To do
Any picture must be dropped, but each line of the data should be duplicated exactly.

Information supplied
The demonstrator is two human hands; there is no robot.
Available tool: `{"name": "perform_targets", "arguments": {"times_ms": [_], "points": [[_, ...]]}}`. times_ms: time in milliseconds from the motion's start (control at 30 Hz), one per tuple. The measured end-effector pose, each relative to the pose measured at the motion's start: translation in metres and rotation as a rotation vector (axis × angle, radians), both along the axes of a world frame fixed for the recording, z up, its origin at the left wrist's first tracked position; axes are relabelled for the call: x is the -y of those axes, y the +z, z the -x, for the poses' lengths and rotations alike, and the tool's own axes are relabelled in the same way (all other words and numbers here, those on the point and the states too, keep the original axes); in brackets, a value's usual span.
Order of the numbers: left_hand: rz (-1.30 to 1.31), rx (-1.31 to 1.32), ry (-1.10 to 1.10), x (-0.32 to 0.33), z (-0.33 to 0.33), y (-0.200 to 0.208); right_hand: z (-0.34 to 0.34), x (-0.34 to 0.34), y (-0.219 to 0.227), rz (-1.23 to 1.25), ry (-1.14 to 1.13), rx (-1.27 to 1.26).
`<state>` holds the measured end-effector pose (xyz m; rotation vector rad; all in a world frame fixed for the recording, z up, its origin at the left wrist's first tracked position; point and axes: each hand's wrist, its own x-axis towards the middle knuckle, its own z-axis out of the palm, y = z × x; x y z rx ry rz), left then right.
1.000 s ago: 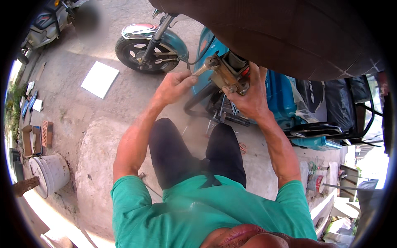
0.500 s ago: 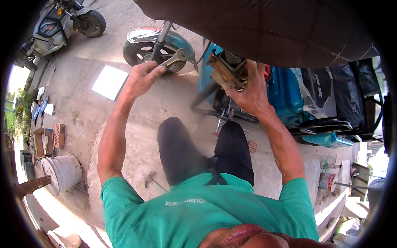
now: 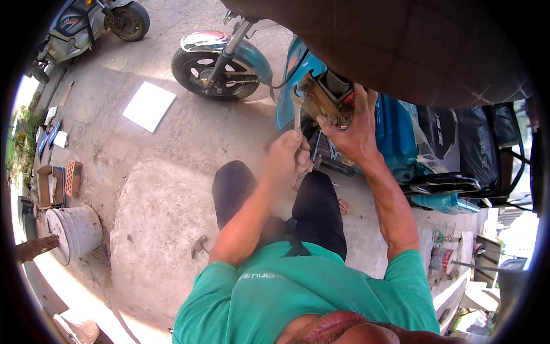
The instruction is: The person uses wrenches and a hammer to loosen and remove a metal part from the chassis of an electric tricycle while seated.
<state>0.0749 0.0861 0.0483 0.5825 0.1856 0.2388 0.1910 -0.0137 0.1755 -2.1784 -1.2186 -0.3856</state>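
Observation:
My left hand (image 3: 288,153) is closed round the handle of an open-end wrench (image 3: 297,114), its jaw up against the left side of a rusty metal bracket (image 3: 318,104). My right hand (image 3: 356,133) grips the bracket from the right, thumb near its lower edge and fingers up behind it. The bracket is beside the blue bodywork (image 3: 395,135) of a vehicle, under a dark quilted cover (image 3: 378,46). Its far side is hidden from me.
A front wheel (image 3: 212,71) with a chrome and teal fender stands ahead. On the ground lie a white square panel (image 3: 149,106), a hammer (image 3: 200,246) and red-handled scissors (image 3: 343,206). A white bucket (image 3: 80,229) and a brick (image 3: 73,178) are at left; a parked scooter (image 3: 80,31) is far left.
My left hand has swung right and down with the wrench, bringing its jaw from open air to the bracket. My right hand keeps its grip on the bracket.

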Motion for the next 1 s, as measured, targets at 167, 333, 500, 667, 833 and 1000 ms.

Answer space
The demonstrator is two human hands; there is no robot.
Available tool: `{"name": "perform_targets", "arguments": {"times_ms": [_], "points": [[_, ...]]}}`. times_ms: time in milliseconds from the motion's start (control at 30 Hz), one per tuple. The measured end-effector pose, each relative to the pose measured at the motion's start: translation in metres and rotation as a rotation vector (axis × angle, radians), both along the axes of a world frame fixed for the recording, z up, its origin at the left wrist's first tracked position; axes are relabelled for the call: x is the -y of those axes, y the +z, z the -x, for the poses' lengths and rotations alike, and the tool's own axes are relabelled in the same way (all other words and numbers here, those on the point and the states too, keep the original axes); in brackets, a value's usual span.
Order of the numbers: left_hand: rz (-1.30 to 1.31), rx (-1.31 to 1.32), ry (-1.10 to 1.10), x (-0.32 to 0.33), z (-0.33 to 0.33), y (-0.200 to 0.208); right_hand: z (-0.34 to 0.34), x (-0.34 to 0.34), y (-0.219 to 0.227), rz (-1.23 to 1.25), ry (-1.14 to 1.13), rx (-1.27 to 1.26).
`<state>` holds the measured end-effector pose (xyz m; rotation vector rad; all in a world frame fixed for the recording, z up, its origin at the left wrist's first tracked position; point and axes: each hand's wrist, its own x-axis towards the middle knuckle, its own z-axis out of the palm, y = z × x; x y z rx ry rz), left then right.
1.000 s ago: 
0.500 s ago: 
now: 
The instruction is: The person uses wrenches and a hammer to loosen and remove a metal part from the chassis of an electric tricycle while seated.
<state>0.0749 0.0861 0.0483 0.5825 0.1856 0.2388 0.1910 -0.0137 0.1755 -2.1784 -1.2186 -0.3856</state>
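Observation:
My left hand (image 3: 288,153) is closed round the handle of an open-end wrench (image 3: 297,114), its jaw up against the left side of a rusty metal bracket (image 3: 318,104). My right hand (image 3: 356,133) grips the bracket from the right, thumb near its lower edge and fingers up behind it. The bracket is beside the blue bodywork (image 3: 395,135) of a vehicle, under a dark quilted cover (image 3: 378,46). Its far side is hidden from me.
A front wheel (image 3: 212,71) with a chrome and teal fender stands ahead. On the ground lie a white square panel (image 3: 149,106), a hammer (image 3: 200,246) and red-handled scissors (image 3: 343,206). A white bucket (image 3: 80,229) and a brick (image 3: 73,178) are at left; a parked scooter (image 3: 80,31) is far left.
My left hand has swung right and down with the wrench, bringing its jaw from open air to the bracket. My right hand keeps its grip on the bracket.
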
Motion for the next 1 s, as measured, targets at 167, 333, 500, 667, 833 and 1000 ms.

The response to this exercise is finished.